Doc: The basics of hiatal hernia

Keith Roach
To Your Health

Dear Dr. Roach: After an endoscopy, the doctor told me I have a hiatal hernia. He said nothing could be done for it and that I will have to live with it the rest of my life. He gave me no medicines or advice. I am anxious about this and would appreciate any info you can give me.

Anon.

Dear Anon: The swallowing tube — the esophagus — begins at the throat, travels down the chest and finally ends by attaching to the stomach. To reach the stomach, it must go through an opening in the diaphragm, the muscle that separates the chest from the abdominal cavity. That opening is the hiatus. A hiatal hernia is a bulging of part of the stomach through the hiatus and into the chest cavity. Many times, a hiatal hernia causes no symptoms and needs no treatment.

At other times, a hiatal hernia produces GERD — gastroesophageal reflux — an upward spurting of acid and digestive juices from the stomach into the esophagus. That brings on heartburn, a common problem with many treatments. People without such a hernia also develop GERD.
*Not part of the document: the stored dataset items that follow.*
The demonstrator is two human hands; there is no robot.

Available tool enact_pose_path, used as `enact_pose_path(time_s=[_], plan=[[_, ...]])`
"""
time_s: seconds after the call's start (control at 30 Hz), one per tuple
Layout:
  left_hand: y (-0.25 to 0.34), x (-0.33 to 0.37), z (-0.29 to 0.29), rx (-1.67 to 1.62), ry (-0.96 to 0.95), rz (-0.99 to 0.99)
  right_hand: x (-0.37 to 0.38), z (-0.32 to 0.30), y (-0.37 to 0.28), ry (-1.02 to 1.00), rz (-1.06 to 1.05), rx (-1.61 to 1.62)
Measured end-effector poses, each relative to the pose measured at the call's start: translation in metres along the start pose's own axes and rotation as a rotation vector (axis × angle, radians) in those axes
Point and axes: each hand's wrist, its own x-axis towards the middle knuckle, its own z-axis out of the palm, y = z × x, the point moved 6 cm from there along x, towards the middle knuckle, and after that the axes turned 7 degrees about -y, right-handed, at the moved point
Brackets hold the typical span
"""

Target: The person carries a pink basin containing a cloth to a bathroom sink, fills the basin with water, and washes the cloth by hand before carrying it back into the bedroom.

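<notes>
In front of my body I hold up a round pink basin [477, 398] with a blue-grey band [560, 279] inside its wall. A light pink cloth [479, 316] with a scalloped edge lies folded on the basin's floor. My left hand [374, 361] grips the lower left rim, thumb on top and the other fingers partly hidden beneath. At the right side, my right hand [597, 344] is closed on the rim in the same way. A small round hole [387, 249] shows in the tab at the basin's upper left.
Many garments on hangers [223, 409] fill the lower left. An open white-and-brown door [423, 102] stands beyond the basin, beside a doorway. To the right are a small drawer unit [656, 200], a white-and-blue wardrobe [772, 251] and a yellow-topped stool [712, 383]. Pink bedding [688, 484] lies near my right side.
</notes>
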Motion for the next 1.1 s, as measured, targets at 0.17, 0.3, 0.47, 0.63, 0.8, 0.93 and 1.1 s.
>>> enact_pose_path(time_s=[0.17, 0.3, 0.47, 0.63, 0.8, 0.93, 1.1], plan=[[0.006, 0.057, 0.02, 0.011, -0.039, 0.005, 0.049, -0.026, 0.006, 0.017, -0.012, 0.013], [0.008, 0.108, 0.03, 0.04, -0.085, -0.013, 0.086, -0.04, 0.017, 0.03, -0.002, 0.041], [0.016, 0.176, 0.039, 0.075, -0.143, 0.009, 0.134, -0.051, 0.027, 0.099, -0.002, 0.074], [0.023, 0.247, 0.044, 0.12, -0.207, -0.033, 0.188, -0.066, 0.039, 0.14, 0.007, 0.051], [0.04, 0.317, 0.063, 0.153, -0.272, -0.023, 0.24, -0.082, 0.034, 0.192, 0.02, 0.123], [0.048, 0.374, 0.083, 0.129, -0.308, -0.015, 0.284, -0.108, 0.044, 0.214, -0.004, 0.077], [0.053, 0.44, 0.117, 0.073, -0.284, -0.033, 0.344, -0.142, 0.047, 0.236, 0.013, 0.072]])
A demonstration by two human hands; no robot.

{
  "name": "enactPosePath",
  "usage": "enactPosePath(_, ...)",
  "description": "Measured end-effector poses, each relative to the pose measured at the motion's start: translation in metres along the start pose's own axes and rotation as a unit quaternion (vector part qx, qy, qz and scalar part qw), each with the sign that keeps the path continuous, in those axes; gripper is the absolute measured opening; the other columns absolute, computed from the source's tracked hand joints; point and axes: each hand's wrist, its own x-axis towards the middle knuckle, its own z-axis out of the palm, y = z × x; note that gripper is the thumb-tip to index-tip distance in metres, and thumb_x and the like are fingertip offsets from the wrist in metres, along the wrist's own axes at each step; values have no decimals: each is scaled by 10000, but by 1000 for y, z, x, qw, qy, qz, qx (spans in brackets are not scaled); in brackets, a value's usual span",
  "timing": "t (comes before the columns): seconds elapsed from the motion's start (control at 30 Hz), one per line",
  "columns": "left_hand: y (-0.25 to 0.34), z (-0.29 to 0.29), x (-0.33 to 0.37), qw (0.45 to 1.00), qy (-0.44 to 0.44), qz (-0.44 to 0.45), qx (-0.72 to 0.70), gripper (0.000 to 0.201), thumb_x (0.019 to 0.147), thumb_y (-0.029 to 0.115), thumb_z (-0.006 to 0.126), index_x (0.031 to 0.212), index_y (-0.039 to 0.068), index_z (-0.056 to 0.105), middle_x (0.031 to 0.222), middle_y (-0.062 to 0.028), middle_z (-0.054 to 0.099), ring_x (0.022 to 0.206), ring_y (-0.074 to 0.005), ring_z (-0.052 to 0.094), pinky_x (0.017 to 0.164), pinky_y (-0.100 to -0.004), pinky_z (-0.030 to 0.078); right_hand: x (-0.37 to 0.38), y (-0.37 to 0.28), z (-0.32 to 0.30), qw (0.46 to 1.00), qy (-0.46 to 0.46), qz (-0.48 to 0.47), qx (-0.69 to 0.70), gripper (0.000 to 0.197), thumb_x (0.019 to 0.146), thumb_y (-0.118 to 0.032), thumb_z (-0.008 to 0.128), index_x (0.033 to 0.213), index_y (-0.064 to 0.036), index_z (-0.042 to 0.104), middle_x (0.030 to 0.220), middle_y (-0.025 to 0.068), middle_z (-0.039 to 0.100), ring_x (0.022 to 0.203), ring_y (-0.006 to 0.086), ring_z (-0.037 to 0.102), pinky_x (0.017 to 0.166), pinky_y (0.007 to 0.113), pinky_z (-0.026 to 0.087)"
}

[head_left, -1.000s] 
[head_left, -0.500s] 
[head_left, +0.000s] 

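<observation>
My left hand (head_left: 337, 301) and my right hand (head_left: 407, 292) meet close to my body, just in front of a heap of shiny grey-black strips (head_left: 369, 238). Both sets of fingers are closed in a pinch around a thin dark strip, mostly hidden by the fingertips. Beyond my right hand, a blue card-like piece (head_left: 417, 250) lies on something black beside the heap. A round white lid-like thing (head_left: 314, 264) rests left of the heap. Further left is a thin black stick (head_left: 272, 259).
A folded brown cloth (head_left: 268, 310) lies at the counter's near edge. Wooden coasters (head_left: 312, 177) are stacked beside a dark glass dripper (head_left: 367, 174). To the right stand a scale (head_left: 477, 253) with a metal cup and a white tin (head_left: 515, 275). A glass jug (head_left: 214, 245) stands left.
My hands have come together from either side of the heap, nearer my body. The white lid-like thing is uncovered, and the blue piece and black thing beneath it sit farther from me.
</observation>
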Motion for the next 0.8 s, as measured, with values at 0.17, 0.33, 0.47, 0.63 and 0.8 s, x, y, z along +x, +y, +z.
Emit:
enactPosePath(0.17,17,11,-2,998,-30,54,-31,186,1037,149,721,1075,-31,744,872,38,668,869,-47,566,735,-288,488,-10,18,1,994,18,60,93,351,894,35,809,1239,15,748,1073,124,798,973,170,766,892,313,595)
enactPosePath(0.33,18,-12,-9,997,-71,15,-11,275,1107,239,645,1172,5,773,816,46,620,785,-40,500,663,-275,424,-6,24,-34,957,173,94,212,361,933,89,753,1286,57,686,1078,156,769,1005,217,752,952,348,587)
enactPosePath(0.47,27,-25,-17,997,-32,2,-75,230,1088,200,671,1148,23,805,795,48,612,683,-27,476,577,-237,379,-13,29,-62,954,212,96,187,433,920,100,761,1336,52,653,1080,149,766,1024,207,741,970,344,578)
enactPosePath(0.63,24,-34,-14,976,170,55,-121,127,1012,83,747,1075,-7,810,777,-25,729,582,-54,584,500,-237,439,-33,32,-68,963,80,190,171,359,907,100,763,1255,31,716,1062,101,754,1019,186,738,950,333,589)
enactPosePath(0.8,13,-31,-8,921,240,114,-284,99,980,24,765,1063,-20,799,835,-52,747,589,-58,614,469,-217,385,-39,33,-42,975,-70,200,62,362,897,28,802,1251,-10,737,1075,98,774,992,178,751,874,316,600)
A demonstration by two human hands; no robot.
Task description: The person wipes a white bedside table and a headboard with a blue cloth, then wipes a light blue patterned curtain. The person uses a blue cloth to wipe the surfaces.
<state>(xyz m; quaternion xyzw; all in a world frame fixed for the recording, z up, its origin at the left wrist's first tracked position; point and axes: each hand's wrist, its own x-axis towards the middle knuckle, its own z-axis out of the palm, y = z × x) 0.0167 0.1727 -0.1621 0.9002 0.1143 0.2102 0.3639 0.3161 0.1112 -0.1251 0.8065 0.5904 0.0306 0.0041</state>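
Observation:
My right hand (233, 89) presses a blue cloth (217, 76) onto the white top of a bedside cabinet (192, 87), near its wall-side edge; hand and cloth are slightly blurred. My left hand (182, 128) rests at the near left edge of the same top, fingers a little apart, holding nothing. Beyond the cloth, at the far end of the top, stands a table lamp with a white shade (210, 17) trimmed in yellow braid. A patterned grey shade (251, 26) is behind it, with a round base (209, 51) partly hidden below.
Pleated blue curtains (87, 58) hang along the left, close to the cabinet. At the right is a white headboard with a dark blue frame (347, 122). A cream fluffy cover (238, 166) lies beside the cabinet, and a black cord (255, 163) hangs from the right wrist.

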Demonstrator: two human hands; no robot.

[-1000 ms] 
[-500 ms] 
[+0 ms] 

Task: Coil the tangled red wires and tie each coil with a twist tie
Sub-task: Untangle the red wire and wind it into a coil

Here are some tips to handle heartburn: Lose weight, if need be. Don’t eat within three hours of going to bed. Elevate the head of your bed using blocks that are 6 to 8 inches tall and placed under the bedposts. This keeps stomach juices in the stomach as you sleep. Sleep on your left side for the same reason. Don’t wear constricting garments around the abdomen or too tight a belt. Take antacids as needed — Tums, Rolaids, Mylanta and Maalox. Eliminate food that gives you heartburn. Usual offenders are citrus fruits, tomatoes, onions, spicy foods, fatty and fried foods, chocolate, carbonated beverages, mints and caffeinated drinks.

If these steps don’t solve the heartburn problem, try medicines called acid blockers: Tagamet (cimetidine), Zantac (ranitidine), Pepcid (famotidine) and Axid (nizatidine). In low doses, all of these can be purchased without a prescription.

The next step is medicines that turn off acid production. Prilosec (omeprazole) doesn’t require a prescription. The prescription drugs are Prevacid, Nexium, Aciphex, Protonix and Dexilant.

If necessary, surgical procedures can correct hiatal hernias.

Dear Dr. Roach: I’ve been talking in my sleep for 10 years. It bothers some people. How do you get it? I also talk back to people when sleeping. Is it true that when you talk in your sleep and people ask questions about anything you’ve done, you cannot tell a lie?

S.M.

Dear S.M.: Sleep talking is a common occurrence. The sleeper is unaware of what he or she says. Sometimes the talking is pure gibberish, but other times it makes sense. It’s not a sign of a physical or mental problem. No treatment is necessary. What makes it happen isn’t clearly understood.

If people ask a sleep talker a question, most often, if not always, the talker doesn’t give any answer. Are you thinking of spy books and movies where a captured person is given a truth serum by an enemy to extract valuable information? That doesn’t happen. It never did. Everything a sleep talker says isn’t necessarily the truth.